「まさに壁のよう」
レスリング女子が正式種目として採用された2004年のアテネ大会から、日本が唯一金メダルを獲得できていなかったのが最重量級でした。
この階級は力自慢どうしががっぷりと組み合い、じっくりと重さをかけ合う戦い方が特徴です。タックルを仕掛けるのも簡単ではなく、アテネ、北京と2大会連続で銅メダルを獲得した浜口京子さんですら、タックルを投げ返されたりつぶされたりするなど、厳しい戦いを強いられてきました。
浜口京子さん
「海外の選手は体も大きくてまさに壁のように感じる。タックルにいって勝つのは非常にリスクがある」
常識なんて 倒してしまえ
そんな“常識”をものともせず頭角を現したのが、鏡選手でした。
日本勢20年ぶりとなる女子最重量級の金メダル獲得を果たした去年の世界選手権。鏡選手は全ポイントの70%をタックルを起点に奪い、関係者を驚かせました。
小学1年生のころからレスリングを始めた鏡選手は、タックルで相手を倒すことに魅力を感じていたといいます。
「昔からタックルで勝ってきたので、タックルでしか勝てないと思っている」
みずからのタックルを磨いて数々のタイトルを手にし、最重量級になってもその姿勢は変わりませんでした。
リスクをものともしないタックルを磨く
腕の長さやパワーで劣勢に立たされることが多い海外勢を相手にタックルで勝つために、特に磨いてきたのがスピードです。
スパーリングの相手に男子の軽量級選手を選んでは相手の足元に飛び込むことを繰り返したほか、専属のトレーナーのもと筋力トレーニングにも励みました。
技術は東洋大学時代からの恩師・前田翔吾コーチに指導を仰ぎ、相手の骨格に合わせたタックルの入り方や、入ったあとに返し技を受けない体の動かし方など、細かい部分まで突き詰めてきました。
「タックルに入るときに光が見えるようになった」
そう言うほどの自信を示すようになり、パリに向けて準備は整った…かと思われました。
大会直前で大けが
ことし5月、右ひざのじん帯を損傷。
マットに上がることすらできなくなりました。
底抜けに明るい性格の鏡選手も「さすがに落ち込みました」と肩を落としましたが
「この経験も、金メダルを取るために必要なこと」
前向きに受け止め、上半身のトレーニングなど、できることに全力で取り組んできました。
パリで見せた“自慢のタックル”
大会の直前に実戦を積めないまま、ぶっつけ本番とも言える初めての大舞台に臨んだ鏡選手。それでも、タックルの切れ味は一切鈍っていませんでした。

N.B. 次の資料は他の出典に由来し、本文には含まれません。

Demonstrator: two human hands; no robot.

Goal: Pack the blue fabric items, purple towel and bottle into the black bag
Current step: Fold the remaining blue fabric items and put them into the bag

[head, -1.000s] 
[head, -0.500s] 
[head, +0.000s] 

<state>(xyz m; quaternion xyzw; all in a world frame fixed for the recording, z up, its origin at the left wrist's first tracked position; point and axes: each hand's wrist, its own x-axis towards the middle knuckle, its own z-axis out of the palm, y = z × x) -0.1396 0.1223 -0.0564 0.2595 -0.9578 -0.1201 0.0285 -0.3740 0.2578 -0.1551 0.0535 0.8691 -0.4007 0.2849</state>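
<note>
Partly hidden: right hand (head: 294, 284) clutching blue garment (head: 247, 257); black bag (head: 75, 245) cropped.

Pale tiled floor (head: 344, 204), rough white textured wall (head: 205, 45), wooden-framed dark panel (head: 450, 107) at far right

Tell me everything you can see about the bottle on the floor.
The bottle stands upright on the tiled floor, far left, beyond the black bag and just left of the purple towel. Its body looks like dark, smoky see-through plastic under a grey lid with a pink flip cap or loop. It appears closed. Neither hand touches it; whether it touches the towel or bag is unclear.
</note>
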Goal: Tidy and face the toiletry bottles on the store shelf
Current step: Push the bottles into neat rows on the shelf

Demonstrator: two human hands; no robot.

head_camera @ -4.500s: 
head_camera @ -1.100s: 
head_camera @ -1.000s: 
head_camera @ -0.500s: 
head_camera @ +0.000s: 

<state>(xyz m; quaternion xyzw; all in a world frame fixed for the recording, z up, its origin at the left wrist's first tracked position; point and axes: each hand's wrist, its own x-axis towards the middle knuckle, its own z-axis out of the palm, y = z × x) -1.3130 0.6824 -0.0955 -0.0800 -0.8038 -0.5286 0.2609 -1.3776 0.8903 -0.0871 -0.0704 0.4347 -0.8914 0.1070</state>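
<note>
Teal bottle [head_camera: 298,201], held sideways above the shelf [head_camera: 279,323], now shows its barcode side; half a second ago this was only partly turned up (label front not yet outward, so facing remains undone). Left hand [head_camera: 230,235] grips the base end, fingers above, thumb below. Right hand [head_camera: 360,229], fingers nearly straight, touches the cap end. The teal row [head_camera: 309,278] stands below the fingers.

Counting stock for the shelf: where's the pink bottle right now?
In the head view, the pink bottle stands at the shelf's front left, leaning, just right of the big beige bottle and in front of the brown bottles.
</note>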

順当に勝ち進むと、日本の先輩たちが立つことすらできなかった決勝に進みました。
決勝では鏡選手が大好きな「ひまわり」を身につけて家族や仲間が観客席から声援を送るのを見て、笑顔で手を振りながら入場しました。
対戦するのは1メートル80センチを超えるアメリカの選手。
身長差は10センチ以上。リーチがある相手に序盤は果敢にひざから下を狙ってタックルにいきますが、そのまま上から覆いかぶさられてポイントにつなげることができません。
それでも徹底した低い構えからフェイントを仕掛けたり圧力をかけたりして、徐々に相手の構えを崩していきました。
1対1で迎えた後半、組み合った状態から一瞬の隙を突き、ここは相手の太もも部分を狙って高速のタックル。場外際でしたがうまく相手の体を返して2ポイントを奪いました。その後も冷静に相手の動きを読んでリードを保ち、勝利を収めました。
勝利が決まると、セコンドについた前田コーチを肩車してウイニングラン。
「タックルで勝つために練習をしてきた。諦めずに練習してきてよかった」と努力の成果を示しました。
日本の偉大な先輩が誰もたどり着けなかった史上初の最重量級の頂点。それは日本レスリングにとって過去最多を更新する8個目の金メダルも意味しました。
100年ぶりの開催となった花の都・パリでのオリンピックで大好きな「ひまわり」のように明るい笑顔で有終の美を飾った鏡選手。“常識”破りとも言われるほどに鍛えあげたタックルで、日本のレスリングの歴史にその名を刻みました。